Supplied data:
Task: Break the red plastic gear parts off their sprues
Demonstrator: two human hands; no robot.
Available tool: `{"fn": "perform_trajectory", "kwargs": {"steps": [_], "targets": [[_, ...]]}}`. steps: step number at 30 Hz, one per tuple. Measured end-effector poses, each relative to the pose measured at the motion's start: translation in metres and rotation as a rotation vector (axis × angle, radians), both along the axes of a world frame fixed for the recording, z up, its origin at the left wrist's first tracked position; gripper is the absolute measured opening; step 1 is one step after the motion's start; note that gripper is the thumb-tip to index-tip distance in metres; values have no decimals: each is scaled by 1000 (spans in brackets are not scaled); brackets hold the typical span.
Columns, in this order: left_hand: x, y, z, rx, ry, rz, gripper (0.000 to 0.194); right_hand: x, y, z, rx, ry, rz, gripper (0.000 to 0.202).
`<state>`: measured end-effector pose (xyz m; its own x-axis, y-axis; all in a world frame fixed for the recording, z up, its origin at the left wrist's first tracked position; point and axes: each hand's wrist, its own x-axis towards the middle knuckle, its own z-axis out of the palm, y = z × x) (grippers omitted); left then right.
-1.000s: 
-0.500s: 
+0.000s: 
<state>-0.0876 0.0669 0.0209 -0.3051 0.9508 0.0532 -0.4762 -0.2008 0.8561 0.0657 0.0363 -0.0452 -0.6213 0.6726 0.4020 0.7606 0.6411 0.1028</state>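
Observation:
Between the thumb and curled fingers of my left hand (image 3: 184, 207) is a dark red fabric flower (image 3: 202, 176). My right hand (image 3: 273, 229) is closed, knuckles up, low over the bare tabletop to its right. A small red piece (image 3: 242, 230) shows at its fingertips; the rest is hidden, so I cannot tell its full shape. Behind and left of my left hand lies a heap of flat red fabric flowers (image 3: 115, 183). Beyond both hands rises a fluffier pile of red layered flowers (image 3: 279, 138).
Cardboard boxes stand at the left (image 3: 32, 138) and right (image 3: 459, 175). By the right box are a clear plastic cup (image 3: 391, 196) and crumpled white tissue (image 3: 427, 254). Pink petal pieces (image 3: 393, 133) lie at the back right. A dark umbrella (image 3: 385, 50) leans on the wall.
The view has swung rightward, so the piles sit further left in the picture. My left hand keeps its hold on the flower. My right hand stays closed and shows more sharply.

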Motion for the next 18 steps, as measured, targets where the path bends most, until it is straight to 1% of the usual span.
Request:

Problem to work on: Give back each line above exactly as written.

Answer to the exercise:
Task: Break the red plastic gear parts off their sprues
Demonstrator: two human hands; no robot.
Available tool: `{"fn": "perform_trajectory", "kwargs": {"steps": [_], "targets": [[_, ...]]}}`. steps: step number at 30 Hz, one per tuple. Measured end-effector poses, each relative to the pose measured at the motion's start: translation in metres and rotation as a rotation vector (axis × angle, radians), both along the axes of a world frame fixed for the recording, z up, its origin at the left wrist's first tracked position; gripper is the absolute measured opening; step 1 is one step after the motion's start; note that gripper is the thumb-tip to index-tip distance in metres; values have no decimals: each is scaled by 1000 (spans in brackets are not scaled); brackets hold the typical span.
Columns, in this order: left_hand: x, y, z, rx, ry, rz, gripper (0.000 to 0.194); right_hand: x, y, z, rx, ry, rz, gripper (0.000 to 0.202).
`<state>`: measured end-effector pose (xyz m; its own x-axis, y-axis; all in a world frame fixed for the recording, z up, its origin at the left wrist's first tracked position; point and axes: each hand's wrist, its own x-axis towards the middle knuckle, its own z-axis out of the palm, y = z × x) (grippers omitted); left then right.
-1.000s: 
-0.500s: 
+0.000s: 
<state>-0.0876 0.0669 0.0209 -0.3051 0.9508 0.0532 -0.4762 -0.2008 0.8561 0.0657 0.0363 -0.0452 -0.6213 0.6726 0.4020 0.7606 0.6411 0.1028</state>
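Observation:
Between the thumb and curled fingers of my left hand (image 3: 184, 207) is a dark red fabric flower (image 3: 202, 176). My right hand (image 3: 273, 229) is closed, knuckles up, low over the bare tabletop to its right. A small red piece (image 3: 242, 230) shows at its fingertips; the rest is hidden, so I cannot tell its full shape. Behind and left of my left hand lies a heap of flat red fabric flowers (image 3: 115, 183). Beyond both hands rises a fluffier pile of red layered flowers (image 3: 279, 138).
Cardboard boxes stand at the left (image 3: 32, 138) and right (image 3: 459, 175). By the right box are a clear plastic cup (image 3: 391, 196) and crumpled white tissue (image 3: 427, 254). Pink petal pieces (image 3: 393, 133) lie at the back right. A dark umbrella (image 3: 385, 50) leans on the wall.
The view has swung rightward, so the piles sit further left in the picture. My left hand keeps its hold on the flower. My right hand stays closed and shows more sharply.
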
Motion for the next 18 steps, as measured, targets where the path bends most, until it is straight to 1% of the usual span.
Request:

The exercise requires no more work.